Синев. Что это вы, Людмила Александровна? С подобными парадоксами можно Бог знает куда дойти. Если сегодня хорошо, чтобы совесть спала, так завтра, пожалуй, покажется еще лучше, чтобы её вовсе не было.

Людмила Александровна. Не мне отрицать совесть, Петр Дмитриевич. Я всю жизнь прожила по совести. Вы приписываете мне мысли, которых я не имела. Я сказала только, что y кого нечиста совесть, счастлив он, если её не чувствует. Вот что. И если совесть грызет душу, я… я не знаю… мне кажется… можно пуститься, на что хотите, – на пьянство, на разврат, только бы не слыхать её. только бы забыть. Липа счастливица. Она грешить, даже не подозревая, что она грешница. Ну, и оставьте ее. Это ей надо для её счастья, пусть будет счастлива.

Синев. Помилуйте, Людмила Александровна. По вашей логик, – другому понадобится для своего счастья людей убивать… Что же? пусть убивает?

Людмила Александровна. Убивать, убивать – все убивать! Как вы скучны с вашими убийствами, Петр Дмитриевич… Вы не умеете спорить, иначе, как крайностями… Дай же мне денег, Степан Ильич!


Уходит с мужем в кабинет, налево.


Синев. Что вы на это скажете?

Сердецкий. Боюсь и думать, него, что говорить.

Синев. Психическое расстройство, вот как это называется, сударь вы мой. А откуда оно взялось? знак вопросительный. Но знаю одно: здоровые люди, как была Людмила Александровна, не сходят с ума, ни с того, ни с сего, в две-три недели сроком…

Сердецкий. Людмилу Александровну рано записывать в сумасшедшая.

Синев. Гм, гм… Вот что, Аркадий Николаевич. Вы старый друг Верховских, я тоже. Давайте поговорим откровенно.

Сердецкий. Очень рад, Петр Дмитриевич.

Синев. Вот вам первый вопрос: вы вполне уверены, что Людмила Александровна приехала к Елен Львовн, в Осиновку, шестого октября, а не ранее?
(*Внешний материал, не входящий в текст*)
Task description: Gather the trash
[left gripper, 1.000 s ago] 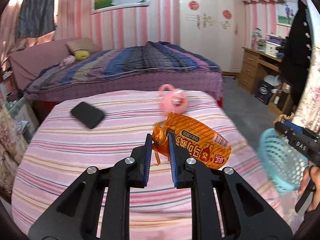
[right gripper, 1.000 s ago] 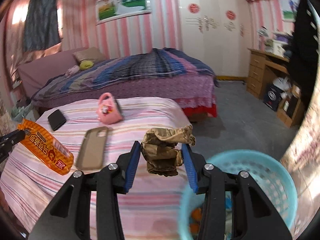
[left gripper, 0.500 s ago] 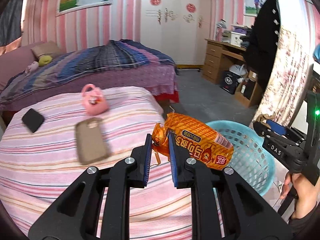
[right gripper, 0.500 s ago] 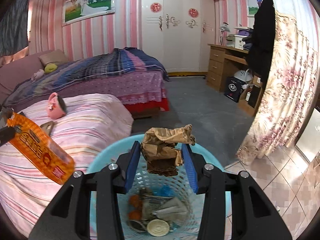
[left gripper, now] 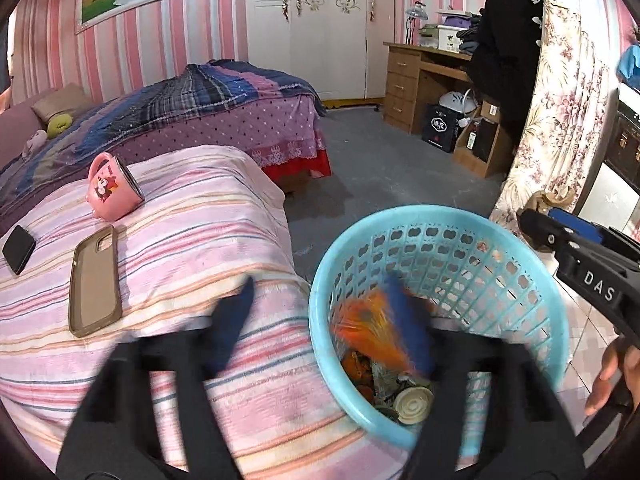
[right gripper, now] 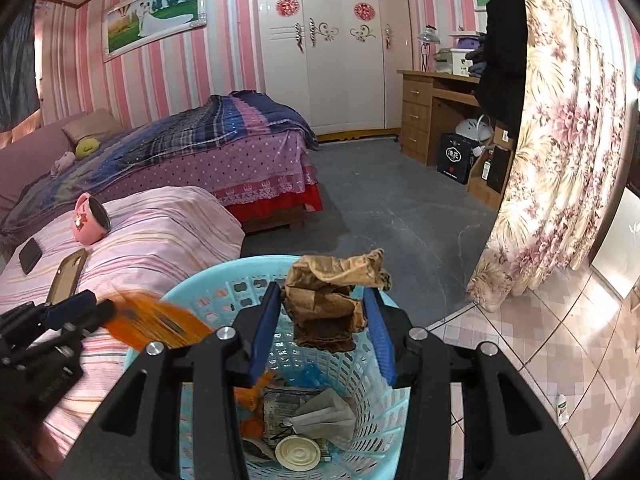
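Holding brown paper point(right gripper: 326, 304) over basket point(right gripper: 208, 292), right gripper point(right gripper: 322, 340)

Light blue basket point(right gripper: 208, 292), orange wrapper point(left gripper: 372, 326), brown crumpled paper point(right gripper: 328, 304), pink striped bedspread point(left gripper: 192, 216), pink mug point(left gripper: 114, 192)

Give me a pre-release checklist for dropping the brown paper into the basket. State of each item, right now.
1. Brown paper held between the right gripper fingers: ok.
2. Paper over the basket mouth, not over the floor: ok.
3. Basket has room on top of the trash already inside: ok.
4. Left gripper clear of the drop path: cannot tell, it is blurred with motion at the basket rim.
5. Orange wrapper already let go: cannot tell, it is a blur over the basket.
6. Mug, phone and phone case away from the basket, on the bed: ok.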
Сердецкий. Вы поколебали мою уверенность, но… как я помню: да, шестого утром.

Синев. Утром?

Сердецкий. Утром. В этом-то я уверен.

Синев. А я в свою очередь уверен, что проводил ее в Осиновку с четырех-часовым поездом пятого октября в субботу.
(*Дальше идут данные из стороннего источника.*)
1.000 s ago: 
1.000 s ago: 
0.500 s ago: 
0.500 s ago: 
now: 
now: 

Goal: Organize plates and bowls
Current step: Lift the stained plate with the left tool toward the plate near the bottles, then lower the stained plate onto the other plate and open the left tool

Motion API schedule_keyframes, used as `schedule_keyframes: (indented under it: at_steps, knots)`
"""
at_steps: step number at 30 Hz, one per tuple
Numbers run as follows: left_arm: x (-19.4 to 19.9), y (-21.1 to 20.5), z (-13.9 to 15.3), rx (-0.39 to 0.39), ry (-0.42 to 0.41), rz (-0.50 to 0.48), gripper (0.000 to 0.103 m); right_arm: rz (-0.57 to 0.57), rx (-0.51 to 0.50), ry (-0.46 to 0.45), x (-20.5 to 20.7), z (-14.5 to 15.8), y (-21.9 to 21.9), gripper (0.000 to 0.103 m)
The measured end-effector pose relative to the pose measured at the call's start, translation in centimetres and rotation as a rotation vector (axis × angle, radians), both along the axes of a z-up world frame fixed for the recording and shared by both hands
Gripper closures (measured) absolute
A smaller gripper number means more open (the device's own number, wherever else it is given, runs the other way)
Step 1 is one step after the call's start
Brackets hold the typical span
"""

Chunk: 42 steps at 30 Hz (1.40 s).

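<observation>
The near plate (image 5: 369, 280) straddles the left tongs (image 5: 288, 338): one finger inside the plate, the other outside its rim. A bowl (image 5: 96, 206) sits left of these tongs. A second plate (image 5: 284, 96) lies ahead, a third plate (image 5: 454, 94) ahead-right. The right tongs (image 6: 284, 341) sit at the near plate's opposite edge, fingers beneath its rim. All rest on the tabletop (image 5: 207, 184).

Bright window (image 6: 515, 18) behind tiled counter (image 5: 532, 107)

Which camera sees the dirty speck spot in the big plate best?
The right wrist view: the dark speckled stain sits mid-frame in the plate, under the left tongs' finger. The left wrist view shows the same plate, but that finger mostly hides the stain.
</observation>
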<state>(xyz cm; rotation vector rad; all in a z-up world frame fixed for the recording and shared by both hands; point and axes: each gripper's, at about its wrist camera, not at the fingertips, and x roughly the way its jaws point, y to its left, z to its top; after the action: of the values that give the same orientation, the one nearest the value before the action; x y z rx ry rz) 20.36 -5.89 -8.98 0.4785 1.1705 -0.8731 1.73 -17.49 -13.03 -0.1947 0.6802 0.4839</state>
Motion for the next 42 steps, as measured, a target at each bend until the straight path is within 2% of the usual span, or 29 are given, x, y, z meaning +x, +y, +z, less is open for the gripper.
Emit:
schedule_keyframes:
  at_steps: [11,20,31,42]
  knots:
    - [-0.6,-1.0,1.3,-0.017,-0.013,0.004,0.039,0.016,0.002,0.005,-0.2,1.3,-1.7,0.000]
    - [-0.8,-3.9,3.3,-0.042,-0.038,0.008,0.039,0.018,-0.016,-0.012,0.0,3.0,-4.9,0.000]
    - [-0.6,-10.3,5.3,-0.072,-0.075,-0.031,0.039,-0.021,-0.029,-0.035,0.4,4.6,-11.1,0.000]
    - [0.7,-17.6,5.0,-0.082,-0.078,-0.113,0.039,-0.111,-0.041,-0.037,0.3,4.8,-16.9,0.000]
Сердецкий. Стало быть, Людмила Александровна…

Синев. Либо почему-то ехала в Осиновку, вместо четырех часов, целую ночь, либо провела эту ночь неизвестно где. В Москве её не было.

Сердецкий. У Елены Львовны тоже.

Синев. Где же она была?

Сердецкий (насильственно улыбается). Уравнение с тремя неизвестными.
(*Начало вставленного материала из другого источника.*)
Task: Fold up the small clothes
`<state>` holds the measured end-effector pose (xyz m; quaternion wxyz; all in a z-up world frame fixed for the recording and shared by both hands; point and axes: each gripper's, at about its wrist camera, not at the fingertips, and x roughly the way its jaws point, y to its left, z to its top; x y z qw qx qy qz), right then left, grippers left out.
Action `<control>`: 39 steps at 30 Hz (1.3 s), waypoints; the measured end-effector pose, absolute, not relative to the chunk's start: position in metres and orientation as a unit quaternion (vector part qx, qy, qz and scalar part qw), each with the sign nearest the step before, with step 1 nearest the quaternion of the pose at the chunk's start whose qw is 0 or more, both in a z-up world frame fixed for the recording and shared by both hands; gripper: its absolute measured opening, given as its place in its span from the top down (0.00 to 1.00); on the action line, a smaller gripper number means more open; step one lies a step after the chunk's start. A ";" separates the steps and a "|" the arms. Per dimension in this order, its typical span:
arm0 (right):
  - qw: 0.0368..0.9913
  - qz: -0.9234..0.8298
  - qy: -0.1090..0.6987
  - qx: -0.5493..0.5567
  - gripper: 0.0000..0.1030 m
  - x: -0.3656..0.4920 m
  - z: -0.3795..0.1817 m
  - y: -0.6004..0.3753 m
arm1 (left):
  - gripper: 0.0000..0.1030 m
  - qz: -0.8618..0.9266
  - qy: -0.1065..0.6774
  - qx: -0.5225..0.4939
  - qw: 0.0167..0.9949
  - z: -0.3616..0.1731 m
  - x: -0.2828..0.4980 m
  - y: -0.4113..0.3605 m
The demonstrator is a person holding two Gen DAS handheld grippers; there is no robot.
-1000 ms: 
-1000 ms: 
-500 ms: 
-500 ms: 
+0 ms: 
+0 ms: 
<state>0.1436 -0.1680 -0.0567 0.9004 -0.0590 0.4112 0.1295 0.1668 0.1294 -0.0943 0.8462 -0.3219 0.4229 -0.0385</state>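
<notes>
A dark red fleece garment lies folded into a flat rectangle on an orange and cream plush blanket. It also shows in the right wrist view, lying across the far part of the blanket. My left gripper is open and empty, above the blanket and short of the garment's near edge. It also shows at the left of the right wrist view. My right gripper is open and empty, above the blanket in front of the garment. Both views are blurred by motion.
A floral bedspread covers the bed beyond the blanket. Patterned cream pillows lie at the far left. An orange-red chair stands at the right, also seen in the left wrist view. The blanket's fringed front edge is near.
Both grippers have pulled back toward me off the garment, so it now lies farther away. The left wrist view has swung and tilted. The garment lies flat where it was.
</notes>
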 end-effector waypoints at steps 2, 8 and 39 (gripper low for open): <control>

Синев. Затем… Тьфу, черт! как трудно говорить о подобных вещах, когда дело касается любимого, близкого человека… Скажите, Аркадий Николаевич, не замечали вы ничего между Людмилою Александровною и покойным Ревизановым?

Сердецкий (вздрогнул). А! мое предчувствие… (Вслух). Нет, ничего… а разве?..

Синев. Не знаю, какой именно, но есть y неё в душе осадок от этой проклятой истории. Знаете ли, например, с каких пор она стала относиться ко мне, как к врагу? Как только узнала, что мне поручено следствие по ревизановскому делу. Еще накануне мы были друзьями. А как мне тяжело потерять расположено Людмилы Александровны, – сами судить можете. Я свыкся с нею с детских лет. Уважение этой женщины моя совесть. И вот…


Людмила Александровна и Олимпиада Алексеевна входят.


Олимпиада Алексеевна. Ба! знакомые все лица… (Синеву). Что, ловец великий? Говорят, все ловишь, да никак не поймаешь? А твоя Леони чудо женщина. Спасибо, что выпустил ее на волю. Она теперь y меня частая гостья… Если хочешь, я представлю тебе ее. Людмила.

Людмила Александровна. Зачем?

Синев. Да, уж вот именно: только этого не доставало. Вы, Липочка, такое иногда хватите, что только плюнь, да свистни.